• Aim of the task: Among the entries below, retype exactly the lines starting with the one with "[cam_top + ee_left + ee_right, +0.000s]" and going on through the one with "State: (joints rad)", but not the pictures.

• Material to process:
────────────────────

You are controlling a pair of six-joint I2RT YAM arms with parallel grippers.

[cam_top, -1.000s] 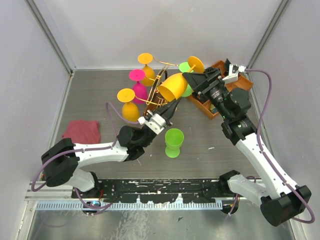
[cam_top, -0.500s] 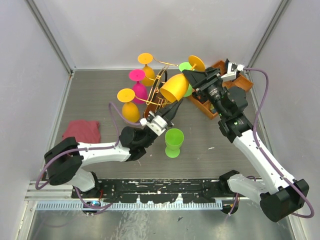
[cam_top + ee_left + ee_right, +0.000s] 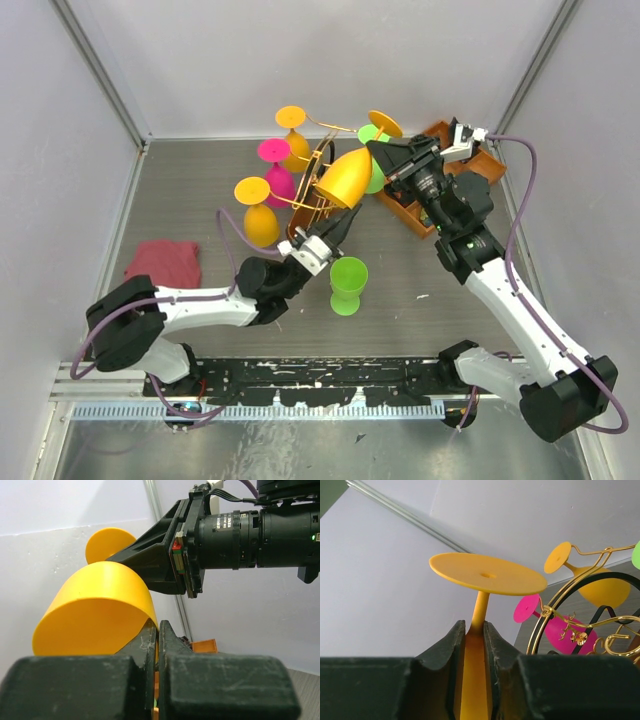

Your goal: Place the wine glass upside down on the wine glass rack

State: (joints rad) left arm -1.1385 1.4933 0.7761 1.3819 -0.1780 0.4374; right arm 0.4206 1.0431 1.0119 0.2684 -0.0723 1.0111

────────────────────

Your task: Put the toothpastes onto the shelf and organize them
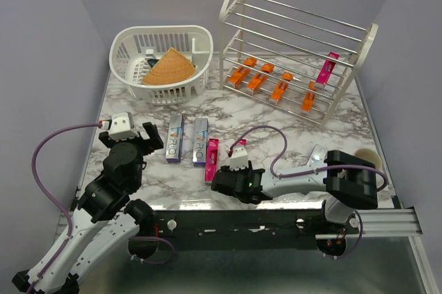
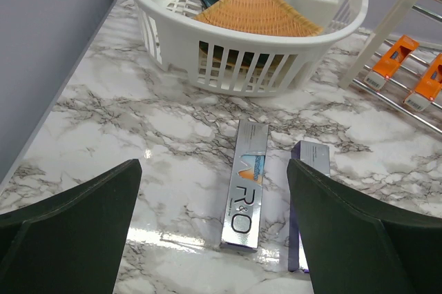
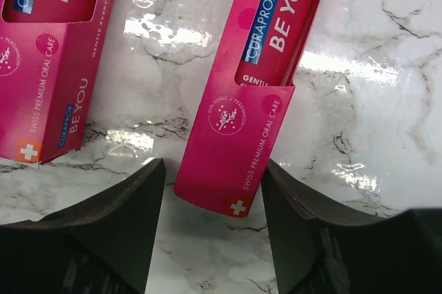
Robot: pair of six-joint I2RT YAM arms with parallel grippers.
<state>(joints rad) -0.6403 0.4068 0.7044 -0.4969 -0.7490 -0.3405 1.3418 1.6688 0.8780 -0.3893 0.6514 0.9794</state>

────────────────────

• Answer section:
[cam_top + ee_left + ee_right, +0.000s] 

Your goal: Place the wine glass upside down on the wine glass rack

State: (joints rad) left arm -1.1385 1.4933 0.7761 1.3819 -0.1780 0.4374; right arm 0.4206 1.0431 1.0119 0.2684 -0.0723 1.0111

The exercise is finished.